During the winter of 2020-2021, avian flu broke out in many parts of Japan. Fortunately, no human infections have occurred, but the killing of chickens as a countermeasure against infection began in Kagawa Prefecture in early November, and in January, a record 1.14 million chickens were killed in Chiba Prefecture, the largest number ever killed on a single occasion, and the total number has already exceeded 6 million. In addition, the fact that avian flu occurred frequently in Japan in the year of the global pandemic, and that the first case of infection in chickens occurred in Kagawa Prefecture, where there had been few cases in the past, is an important issue to consider.
- The economic inefficiency of food waste
- Vulnerability to infectious diseases of “close confinement” in industrial livestock production
- Ethical issues of killing and pre-disposal animal husbandry
- The relationship between humans and living organisms at the basis of civilization: breeding and cultivation
The relationship between humans and living things also needs to be fundamentally re-examined.

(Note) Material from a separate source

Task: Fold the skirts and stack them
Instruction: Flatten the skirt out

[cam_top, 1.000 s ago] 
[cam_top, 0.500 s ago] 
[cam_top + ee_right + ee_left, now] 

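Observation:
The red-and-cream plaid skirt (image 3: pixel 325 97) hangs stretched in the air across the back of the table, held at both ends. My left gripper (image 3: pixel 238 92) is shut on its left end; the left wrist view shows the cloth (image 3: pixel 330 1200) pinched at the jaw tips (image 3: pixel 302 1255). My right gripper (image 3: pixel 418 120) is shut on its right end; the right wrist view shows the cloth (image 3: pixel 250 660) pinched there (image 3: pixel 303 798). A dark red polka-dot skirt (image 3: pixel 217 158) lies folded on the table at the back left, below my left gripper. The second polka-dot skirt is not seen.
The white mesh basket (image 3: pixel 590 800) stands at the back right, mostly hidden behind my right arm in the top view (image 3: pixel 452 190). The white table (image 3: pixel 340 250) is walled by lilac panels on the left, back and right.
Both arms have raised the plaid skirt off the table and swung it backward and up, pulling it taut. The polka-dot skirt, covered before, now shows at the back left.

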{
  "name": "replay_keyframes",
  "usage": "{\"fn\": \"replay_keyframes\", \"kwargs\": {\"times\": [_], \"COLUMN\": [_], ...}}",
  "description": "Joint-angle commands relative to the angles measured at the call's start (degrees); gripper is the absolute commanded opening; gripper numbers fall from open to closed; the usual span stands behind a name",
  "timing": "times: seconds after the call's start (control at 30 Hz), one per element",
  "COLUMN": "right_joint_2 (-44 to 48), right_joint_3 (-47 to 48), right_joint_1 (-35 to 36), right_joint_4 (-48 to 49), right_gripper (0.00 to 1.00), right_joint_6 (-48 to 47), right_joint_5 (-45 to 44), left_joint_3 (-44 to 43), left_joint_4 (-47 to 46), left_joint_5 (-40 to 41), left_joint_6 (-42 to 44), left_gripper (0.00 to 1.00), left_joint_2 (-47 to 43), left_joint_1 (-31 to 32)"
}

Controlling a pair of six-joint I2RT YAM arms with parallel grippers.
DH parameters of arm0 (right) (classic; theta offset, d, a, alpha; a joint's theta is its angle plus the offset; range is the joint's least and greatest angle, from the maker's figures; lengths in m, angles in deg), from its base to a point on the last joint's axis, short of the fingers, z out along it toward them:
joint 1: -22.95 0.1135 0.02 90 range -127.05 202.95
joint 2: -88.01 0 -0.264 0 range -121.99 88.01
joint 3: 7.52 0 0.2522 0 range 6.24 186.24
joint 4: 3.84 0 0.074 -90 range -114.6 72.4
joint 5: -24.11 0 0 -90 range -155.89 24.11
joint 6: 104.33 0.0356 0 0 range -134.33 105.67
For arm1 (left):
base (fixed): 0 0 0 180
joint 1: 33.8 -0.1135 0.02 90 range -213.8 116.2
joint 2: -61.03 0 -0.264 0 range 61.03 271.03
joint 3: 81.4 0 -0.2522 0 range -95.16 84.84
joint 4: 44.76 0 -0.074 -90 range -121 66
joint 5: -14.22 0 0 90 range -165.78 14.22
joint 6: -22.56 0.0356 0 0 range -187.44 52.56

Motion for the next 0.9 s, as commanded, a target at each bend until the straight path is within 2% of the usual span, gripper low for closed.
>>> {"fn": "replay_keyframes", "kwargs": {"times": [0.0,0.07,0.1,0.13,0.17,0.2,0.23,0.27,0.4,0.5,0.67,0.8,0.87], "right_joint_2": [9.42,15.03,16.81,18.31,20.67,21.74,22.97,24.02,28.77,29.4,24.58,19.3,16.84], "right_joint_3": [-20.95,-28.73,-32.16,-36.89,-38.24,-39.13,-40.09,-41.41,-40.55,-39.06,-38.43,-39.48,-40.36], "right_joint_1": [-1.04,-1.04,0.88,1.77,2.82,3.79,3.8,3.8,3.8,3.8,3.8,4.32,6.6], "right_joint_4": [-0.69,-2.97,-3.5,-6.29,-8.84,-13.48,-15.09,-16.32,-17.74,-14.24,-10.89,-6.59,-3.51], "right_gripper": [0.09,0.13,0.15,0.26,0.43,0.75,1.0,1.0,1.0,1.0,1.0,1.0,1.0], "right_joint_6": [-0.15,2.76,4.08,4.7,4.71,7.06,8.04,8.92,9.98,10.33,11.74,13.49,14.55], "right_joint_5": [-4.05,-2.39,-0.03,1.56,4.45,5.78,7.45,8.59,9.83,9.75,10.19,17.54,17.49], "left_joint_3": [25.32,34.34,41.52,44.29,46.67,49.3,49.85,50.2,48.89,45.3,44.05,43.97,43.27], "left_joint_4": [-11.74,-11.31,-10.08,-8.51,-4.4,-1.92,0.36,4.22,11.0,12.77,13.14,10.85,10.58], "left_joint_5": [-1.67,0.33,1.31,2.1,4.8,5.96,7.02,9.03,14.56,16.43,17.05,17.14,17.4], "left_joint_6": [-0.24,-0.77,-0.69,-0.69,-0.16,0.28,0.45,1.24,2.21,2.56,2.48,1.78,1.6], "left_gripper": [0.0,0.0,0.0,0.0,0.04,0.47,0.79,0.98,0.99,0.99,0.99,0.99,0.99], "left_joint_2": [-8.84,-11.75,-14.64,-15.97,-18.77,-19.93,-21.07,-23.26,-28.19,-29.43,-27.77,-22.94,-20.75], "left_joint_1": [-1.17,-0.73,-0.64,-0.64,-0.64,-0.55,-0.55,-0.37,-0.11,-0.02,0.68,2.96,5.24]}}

As for the avian flu that has spread on an unprecedented scale in Japan since the fall of 2020, the factors that led to the virus spreading to poultry farms may be related to climate changing the flight routes of migratory birds and pandemics changing human behavior. For now, our focus is on how migratory birds use their ultraviolet vision to find and descend on their flying grounds.
In the future, instead of pursuing these issues causally from a human perspective, we will deepen our understanding of looking at the environment of Kagawa Prefecture and Japan from a “bird’s eye” perspective, and in the process of applying this understanding, we will examine the relationship between humans and organisms from a new perspective.
Specifically, we are thinking of having artificial intelligence learn the visibility information that migratory birds are supposed to see, and creating a highly accurate avian flu prevention and warning system.
We propose concrete measures to avoid the economic loss of livestock farmers and the killing of livestock, and at the same time, we propose concrete measures to reconstruct a human-centered worldview.